ARLINGTON, Va. — In a speech before attendees of the West Virginia Coal Association's 41st Annual Mining Symposium in Charleston, W.Va., today, Assistant Secretary of Labor for Mine Safety and Health Joseph A. Main discussed actions taken by the Mine Safety and Health Administration and the mining community over the past year to improve mine safety and health.
In his remarks, Main stated that mine safety has been on a steady path of improvement since the agency began implementing reforms, characterized by a reduction in the number of chronic violators and better compliance with mine safety and health standards. Most importantly, during this period, the industry achieved the lowest fatality and injury rates in the history of mining in 2011 and again in 2012, a trend that continued through FY 2013.

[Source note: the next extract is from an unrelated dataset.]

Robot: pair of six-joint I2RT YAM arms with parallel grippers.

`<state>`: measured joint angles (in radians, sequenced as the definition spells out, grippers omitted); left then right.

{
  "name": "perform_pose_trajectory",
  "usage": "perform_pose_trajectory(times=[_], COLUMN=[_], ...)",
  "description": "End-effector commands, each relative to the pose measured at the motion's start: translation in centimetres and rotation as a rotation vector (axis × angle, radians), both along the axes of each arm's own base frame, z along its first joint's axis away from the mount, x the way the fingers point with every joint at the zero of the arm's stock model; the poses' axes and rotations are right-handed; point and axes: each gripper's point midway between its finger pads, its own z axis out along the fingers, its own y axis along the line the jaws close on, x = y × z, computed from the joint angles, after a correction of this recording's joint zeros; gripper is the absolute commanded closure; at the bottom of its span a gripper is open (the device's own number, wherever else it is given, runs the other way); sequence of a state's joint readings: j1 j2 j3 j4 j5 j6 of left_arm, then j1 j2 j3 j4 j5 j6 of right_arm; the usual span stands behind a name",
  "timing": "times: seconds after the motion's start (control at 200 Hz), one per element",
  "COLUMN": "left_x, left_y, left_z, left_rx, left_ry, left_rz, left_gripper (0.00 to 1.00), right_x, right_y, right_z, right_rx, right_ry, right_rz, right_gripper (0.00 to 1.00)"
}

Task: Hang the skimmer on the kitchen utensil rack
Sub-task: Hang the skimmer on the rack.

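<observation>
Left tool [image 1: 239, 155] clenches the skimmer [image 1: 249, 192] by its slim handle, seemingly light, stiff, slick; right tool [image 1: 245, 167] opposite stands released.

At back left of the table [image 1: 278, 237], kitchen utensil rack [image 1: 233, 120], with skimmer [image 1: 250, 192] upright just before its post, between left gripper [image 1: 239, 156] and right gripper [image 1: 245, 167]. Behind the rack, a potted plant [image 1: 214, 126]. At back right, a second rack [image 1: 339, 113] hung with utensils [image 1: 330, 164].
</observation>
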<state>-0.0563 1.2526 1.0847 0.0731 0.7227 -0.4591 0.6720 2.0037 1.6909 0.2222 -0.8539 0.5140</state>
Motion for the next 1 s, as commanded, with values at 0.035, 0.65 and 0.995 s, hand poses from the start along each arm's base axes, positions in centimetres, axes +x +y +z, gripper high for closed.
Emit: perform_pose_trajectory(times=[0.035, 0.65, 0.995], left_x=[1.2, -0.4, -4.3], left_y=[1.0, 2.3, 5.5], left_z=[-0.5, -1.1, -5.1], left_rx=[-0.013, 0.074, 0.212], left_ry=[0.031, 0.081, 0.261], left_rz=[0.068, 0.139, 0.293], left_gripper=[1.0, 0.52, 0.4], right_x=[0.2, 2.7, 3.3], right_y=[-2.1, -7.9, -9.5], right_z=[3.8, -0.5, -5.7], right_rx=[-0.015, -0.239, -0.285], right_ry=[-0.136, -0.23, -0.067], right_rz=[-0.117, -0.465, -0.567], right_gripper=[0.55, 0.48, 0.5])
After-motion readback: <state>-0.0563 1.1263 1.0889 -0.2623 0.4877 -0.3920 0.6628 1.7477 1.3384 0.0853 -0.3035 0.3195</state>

"MSHA has put into place a number of initiatives that we believe have improved mine safety and health and mine emergency response," said Main. Notably, the agency spearheaded the creation of a national organization to provide guidance on mine rescue; continued actions to reduce black lung and other occupational diseases; and filed the most discrimination cases ever filed in a single year on behalf of miners who have been retaliated against by their employers for making hazardous condition complaints.
In addition, in 2013, the agency completed all of its corrective actions in response to the 100 recommendations made by the internal review of the Upper Big Branch mine disaster. "This Upper Big Branch review was one of the most comprehensive internal reviews conducted in MSHA history," Main said, "and the corrective actions MSHA took have resulted in the most extensive changes at MSHA in decades, improving mine safety and health for the nation's miners and changing how we do business at the agency." To address its recommendations, MSHA overhauled its mine inspection handbooks, implemented new inspection procedures on rock dusting of mines to prevent coal dust explosions, and implemented a centralized directive system for the development and to ensure consistency of the agency's policies.
Main highlighted these and other actions, noting that MSHA and the mining community still have work to do. However, as he stated: "Certainly, the progress we have made in mine safety in recent years lets us know that greater improvements are achievable. We owe the nation's miners that much."